▸ TASK GOAL
Lines that include the word "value" should be copied from the listing that follows.

▸ AVAILABLE DATA
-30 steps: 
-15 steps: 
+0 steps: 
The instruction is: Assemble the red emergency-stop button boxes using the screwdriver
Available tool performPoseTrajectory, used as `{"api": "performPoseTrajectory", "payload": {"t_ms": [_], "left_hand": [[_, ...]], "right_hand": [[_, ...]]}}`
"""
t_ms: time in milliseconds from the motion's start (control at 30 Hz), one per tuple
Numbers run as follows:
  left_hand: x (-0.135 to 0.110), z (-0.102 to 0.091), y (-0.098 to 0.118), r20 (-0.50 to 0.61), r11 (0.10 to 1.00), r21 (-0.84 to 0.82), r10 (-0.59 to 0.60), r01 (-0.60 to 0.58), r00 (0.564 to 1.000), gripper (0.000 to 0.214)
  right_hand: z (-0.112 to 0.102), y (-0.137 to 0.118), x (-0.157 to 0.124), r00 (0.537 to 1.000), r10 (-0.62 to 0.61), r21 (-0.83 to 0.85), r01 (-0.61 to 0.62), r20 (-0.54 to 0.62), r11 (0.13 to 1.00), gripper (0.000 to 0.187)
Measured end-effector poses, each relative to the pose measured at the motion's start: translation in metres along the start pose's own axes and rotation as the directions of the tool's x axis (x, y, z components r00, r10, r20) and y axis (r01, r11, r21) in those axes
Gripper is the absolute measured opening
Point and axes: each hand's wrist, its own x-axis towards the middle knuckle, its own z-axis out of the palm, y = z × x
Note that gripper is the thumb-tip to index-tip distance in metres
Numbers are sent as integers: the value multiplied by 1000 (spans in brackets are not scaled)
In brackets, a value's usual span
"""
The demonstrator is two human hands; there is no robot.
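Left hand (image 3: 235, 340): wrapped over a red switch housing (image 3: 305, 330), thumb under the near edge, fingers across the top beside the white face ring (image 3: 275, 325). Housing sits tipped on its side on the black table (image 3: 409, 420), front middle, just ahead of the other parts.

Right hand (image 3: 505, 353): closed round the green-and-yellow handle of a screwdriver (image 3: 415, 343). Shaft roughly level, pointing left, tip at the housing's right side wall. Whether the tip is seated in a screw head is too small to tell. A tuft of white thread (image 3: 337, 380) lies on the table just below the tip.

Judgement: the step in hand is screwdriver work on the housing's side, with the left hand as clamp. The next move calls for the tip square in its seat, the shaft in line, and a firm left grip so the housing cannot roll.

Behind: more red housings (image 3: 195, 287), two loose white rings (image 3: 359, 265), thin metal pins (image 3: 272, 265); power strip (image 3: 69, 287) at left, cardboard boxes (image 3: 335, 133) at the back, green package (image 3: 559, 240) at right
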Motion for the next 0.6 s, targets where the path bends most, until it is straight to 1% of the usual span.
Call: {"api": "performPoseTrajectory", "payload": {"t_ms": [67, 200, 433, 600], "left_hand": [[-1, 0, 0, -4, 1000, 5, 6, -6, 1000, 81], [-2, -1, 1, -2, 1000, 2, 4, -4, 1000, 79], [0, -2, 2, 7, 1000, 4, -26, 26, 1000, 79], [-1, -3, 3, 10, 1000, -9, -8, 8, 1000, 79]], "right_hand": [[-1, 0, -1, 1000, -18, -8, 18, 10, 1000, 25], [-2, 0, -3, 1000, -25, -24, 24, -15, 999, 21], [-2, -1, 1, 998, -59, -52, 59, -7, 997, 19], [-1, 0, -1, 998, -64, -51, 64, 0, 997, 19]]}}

▸ WRITTEN RESPONSE
Numbers are sent as integers: the value multiplied by 1000 (spans in brackets are not scaled)
In brackets, a value's usual span

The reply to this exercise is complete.